Events are used to indicate many different types of individual incidents, such as metric-threshold breaches, baseline degradations, and point-in-time events (for example, process crashes). Dynatrace also detects and processes informational events such as deployment events and configuration changes.

Within Dynatrace each event type has a defined severity level that indicates the significance of the incident. Resulting problems aggregate all included event severities. Based on a problem's lifecycle, a problem might raise its severity level (for example, a problem might begin in slowdown level and then be automatically raised to the availability level when an outage is detected).

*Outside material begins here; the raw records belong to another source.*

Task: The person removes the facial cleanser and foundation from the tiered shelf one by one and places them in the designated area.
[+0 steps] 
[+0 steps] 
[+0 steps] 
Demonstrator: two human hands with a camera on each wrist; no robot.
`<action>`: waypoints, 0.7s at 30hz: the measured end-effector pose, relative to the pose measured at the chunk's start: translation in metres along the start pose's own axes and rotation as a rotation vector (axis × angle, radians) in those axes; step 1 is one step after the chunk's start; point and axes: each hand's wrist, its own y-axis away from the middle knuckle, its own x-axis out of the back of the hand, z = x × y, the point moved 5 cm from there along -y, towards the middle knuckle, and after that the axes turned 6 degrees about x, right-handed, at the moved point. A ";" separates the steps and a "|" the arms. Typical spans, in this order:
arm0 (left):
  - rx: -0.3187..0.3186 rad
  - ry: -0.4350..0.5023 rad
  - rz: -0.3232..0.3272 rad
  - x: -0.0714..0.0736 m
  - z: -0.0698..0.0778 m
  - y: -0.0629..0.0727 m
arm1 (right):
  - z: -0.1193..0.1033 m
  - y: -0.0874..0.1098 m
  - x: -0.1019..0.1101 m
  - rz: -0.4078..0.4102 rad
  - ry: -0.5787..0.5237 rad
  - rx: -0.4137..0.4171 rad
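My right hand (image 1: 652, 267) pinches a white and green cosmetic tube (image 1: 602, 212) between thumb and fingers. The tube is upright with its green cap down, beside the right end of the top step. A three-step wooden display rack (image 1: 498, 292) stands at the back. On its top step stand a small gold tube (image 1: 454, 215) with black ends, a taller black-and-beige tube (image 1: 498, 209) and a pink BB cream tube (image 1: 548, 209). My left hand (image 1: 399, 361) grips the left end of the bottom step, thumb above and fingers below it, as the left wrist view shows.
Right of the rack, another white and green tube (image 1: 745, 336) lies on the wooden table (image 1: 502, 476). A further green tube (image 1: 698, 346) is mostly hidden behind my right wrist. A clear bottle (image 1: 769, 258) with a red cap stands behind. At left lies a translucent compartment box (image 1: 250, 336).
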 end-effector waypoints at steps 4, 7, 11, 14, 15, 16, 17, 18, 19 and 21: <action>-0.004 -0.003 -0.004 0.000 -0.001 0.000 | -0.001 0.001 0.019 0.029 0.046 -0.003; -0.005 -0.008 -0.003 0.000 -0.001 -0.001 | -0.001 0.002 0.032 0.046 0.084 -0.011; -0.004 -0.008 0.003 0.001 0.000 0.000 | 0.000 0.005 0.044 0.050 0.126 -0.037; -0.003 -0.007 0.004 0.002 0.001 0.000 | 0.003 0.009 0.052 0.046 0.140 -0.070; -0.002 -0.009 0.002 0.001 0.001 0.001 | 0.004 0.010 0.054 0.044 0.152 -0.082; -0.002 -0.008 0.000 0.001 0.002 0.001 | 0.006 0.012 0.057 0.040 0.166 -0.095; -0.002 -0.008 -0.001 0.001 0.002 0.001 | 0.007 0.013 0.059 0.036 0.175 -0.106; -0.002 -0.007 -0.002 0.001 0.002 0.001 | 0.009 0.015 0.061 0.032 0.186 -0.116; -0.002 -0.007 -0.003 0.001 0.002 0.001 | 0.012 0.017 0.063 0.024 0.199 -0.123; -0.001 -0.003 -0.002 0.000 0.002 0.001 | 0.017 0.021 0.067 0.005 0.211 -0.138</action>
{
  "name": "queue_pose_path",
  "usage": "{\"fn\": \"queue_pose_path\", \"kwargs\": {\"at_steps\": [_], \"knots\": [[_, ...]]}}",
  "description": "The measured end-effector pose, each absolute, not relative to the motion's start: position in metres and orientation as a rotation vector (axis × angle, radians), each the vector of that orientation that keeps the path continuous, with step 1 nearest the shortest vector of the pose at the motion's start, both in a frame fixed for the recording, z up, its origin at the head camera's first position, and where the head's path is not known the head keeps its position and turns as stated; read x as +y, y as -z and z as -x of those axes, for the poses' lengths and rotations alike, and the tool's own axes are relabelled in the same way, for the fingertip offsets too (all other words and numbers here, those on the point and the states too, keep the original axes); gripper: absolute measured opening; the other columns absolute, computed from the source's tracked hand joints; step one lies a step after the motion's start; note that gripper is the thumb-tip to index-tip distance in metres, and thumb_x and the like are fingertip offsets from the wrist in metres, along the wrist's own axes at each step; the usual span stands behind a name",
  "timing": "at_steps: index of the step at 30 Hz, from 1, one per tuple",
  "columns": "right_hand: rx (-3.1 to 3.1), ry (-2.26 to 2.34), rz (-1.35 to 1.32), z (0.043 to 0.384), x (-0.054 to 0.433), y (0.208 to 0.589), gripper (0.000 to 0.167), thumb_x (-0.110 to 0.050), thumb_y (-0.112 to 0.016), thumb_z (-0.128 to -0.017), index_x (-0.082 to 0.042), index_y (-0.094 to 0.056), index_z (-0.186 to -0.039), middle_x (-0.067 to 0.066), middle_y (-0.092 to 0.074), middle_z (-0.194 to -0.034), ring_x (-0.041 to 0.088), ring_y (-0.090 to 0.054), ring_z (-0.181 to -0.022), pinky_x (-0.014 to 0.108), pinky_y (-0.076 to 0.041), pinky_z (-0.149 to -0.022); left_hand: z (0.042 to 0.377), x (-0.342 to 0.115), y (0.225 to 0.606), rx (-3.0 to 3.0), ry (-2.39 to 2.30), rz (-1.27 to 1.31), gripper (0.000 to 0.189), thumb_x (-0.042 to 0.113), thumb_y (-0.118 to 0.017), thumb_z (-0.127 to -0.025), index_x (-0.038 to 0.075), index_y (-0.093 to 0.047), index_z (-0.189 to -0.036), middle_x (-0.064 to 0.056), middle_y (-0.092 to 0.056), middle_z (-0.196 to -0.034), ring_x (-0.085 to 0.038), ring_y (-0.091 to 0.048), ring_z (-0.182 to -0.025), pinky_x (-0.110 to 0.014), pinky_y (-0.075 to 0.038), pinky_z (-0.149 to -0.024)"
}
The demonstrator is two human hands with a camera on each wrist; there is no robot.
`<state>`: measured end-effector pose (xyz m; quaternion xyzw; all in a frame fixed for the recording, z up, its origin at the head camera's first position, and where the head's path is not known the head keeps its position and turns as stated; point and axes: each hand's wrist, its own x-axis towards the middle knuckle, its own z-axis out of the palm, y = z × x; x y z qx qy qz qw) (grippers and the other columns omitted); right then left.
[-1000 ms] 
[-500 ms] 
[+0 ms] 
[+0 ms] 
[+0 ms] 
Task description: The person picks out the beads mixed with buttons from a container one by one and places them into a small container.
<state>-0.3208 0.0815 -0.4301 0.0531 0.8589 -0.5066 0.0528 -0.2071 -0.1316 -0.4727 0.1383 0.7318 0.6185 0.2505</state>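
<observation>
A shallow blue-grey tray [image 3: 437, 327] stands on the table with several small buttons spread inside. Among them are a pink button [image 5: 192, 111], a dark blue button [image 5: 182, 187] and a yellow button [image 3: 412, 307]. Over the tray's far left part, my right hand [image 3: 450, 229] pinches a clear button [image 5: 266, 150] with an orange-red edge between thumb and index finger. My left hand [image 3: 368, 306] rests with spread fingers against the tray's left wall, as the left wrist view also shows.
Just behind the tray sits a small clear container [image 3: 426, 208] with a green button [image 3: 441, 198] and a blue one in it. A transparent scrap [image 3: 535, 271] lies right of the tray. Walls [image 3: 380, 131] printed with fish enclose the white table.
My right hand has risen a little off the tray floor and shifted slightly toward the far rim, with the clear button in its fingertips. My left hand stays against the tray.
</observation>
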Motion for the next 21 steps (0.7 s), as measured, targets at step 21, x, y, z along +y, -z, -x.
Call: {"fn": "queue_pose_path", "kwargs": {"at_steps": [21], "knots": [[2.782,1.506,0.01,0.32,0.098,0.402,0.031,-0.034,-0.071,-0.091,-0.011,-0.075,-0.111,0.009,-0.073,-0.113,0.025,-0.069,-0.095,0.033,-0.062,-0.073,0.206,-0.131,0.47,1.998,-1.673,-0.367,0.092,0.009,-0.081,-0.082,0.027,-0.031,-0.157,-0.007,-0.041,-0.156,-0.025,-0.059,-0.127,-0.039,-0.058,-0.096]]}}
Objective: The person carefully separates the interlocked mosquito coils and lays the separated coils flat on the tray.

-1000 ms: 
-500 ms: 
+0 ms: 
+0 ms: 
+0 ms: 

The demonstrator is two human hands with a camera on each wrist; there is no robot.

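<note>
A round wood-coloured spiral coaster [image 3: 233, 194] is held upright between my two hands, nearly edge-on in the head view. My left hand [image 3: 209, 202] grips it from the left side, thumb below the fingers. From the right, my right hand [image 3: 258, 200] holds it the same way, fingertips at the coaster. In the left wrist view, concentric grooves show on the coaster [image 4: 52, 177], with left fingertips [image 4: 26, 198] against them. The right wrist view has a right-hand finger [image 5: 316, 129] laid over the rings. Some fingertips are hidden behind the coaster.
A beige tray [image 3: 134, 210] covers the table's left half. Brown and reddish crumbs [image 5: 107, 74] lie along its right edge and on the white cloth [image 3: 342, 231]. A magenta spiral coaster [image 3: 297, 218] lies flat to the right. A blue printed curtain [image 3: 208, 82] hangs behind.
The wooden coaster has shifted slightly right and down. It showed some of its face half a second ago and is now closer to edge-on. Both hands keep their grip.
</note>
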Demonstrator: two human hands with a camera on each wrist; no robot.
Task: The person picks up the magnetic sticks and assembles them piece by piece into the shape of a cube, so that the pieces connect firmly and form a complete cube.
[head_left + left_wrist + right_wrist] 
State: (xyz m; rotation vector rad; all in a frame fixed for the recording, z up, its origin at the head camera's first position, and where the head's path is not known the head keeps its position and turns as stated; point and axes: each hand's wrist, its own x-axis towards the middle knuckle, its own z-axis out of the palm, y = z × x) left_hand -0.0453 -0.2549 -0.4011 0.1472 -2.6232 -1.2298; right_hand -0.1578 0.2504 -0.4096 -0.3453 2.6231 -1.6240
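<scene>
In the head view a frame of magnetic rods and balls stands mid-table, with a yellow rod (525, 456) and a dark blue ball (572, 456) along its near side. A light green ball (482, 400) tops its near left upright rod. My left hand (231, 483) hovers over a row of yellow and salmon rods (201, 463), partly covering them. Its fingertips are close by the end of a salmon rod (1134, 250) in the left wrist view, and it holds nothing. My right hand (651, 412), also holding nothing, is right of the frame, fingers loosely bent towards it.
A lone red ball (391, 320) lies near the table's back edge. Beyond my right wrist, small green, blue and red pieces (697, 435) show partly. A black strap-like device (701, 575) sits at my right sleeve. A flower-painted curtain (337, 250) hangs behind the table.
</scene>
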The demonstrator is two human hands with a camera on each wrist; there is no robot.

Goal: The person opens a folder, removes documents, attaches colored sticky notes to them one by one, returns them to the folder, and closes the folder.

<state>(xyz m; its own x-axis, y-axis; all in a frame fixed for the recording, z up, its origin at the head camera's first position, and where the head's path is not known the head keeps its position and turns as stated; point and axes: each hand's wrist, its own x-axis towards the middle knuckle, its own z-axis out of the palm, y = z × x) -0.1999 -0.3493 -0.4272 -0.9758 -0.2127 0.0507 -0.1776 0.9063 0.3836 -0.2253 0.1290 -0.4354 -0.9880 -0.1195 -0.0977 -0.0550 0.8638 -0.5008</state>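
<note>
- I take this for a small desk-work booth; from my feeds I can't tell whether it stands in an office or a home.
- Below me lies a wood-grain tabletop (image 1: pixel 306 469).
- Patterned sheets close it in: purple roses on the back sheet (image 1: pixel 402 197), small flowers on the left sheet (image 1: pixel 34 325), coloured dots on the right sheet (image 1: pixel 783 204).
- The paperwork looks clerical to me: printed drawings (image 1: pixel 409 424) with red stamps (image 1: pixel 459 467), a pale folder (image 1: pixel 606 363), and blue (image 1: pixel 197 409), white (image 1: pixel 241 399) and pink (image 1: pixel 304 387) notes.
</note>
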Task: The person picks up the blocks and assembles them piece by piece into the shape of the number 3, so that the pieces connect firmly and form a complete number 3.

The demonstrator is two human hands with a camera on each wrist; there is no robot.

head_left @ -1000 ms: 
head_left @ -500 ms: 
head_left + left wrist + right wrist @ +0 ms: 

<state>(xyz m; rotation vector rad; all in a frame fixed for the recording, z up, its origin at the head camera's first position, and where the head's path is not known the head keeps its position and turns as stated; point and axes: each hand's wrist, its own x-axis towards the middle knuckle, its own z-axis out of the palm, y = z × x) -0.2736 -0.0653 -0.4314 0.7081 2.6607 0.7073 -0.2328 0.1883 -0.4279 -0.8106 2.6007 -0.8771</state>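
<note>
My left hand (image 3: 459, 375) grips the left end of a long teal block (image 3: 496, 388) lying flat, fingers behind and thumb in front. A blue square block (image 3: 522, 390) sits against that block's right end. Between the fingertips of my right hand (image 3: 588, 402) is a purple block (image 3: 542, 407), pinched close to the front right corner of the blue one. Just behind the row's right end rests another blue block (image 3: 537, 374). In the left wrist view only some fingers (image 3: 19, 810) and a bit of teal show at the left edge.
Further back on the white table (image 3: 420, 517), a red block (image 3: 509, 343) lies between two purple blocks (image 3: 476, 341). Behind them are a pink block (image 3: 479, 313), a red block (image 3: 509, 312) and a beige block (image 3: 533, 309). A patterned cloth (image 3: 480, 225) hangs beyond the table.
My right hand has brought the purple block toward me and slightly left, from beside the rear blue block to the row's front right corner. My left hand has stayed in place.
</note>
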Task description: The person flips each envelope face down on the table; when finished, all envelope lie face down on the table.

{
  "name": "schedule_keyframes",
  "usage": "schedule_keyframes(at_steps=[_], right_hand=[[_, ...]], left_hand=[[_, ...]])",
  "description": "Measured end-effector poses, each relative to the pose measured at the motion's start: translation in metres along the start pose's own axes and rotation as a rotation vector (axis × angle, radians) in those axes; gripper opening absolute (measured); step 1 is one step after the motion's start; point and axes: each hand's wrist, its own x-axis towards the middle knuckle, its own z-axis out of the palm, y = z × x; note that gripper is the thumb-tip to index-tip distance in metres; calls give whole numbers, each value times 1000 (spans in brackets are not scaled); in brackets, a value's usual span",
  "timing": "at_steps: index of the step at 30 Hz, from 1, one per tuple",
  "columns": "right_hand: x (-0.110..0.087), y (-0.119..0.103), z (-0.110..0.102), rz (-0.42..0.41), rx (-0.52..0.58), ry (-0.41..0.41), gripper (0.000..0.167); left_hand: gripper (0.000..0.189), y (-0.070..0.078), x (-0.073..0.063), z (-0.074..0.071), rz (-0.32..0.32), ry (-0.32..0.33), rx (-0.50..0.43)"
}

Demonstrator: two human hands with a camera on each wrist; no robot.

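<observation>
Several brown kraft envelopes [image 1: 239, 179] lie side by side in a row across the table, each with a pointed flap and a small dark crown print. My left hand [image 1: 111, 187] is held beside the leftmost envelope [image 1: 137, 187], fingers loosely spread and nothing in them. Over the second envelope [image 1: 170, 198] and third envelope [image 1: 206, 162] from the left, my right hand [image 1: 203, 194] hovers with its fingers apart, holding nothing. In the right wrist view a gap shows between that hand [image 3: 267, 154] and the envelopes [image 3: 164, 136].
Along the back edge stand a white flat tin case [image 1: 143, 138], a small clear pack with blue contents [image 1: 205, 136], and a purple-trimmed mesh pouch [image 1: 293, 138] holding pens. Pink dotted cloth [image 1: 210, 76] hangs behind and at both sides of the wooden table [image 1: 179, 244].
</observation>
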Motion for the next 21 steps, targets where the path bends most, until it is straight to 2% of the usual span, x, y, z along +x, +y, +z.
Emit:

A problem’s severity level can increase over time but never decreases to a lower severity level. The defined severity levels are:

  1. Availability: Availability events indicate a severe incident within your environment, such as a complete outage or unavailability of servers or processes. These event types have the highest severity level.

Availability events

  1. Error: Error events are used to inform you of increased error rates or other error-related incidents that interfere with the regular operation of your environment.

Error events

  1. Slowdown: A slowdown event indicates a decrease of performance in one of your operational services or applications. Slowdown events are less severe than error or availability events. Nevertheless, they inform you of potential issues with the performance of your services.

Slowdown events

  1. Resource: Any situation that leads to resource contention is reported as a resource event. Typical examples are CPU saturation and memory saturation events.

Resource contention events

  1. Custom alerts: Custom alerts and severity levels are used to enable alerting on any user-defined threshold. Custom alerts for user-defined thresholds can be set for any Dynatrace metric. Custom alerts aren't correlated or modified by the AI though they are automatically alerted on.

Custom alerts

  1. Info: Informational events are a specific type of event that is used to report manual events that don't result in the creation of a new problem. These events are used to mark important deployments or configuration changes as well as administrative events such as the automatic migration of a virtual machine. Informational events aren't sent out as alerts and no problems are opened as this type of event doesn't indicate an abnormal situation.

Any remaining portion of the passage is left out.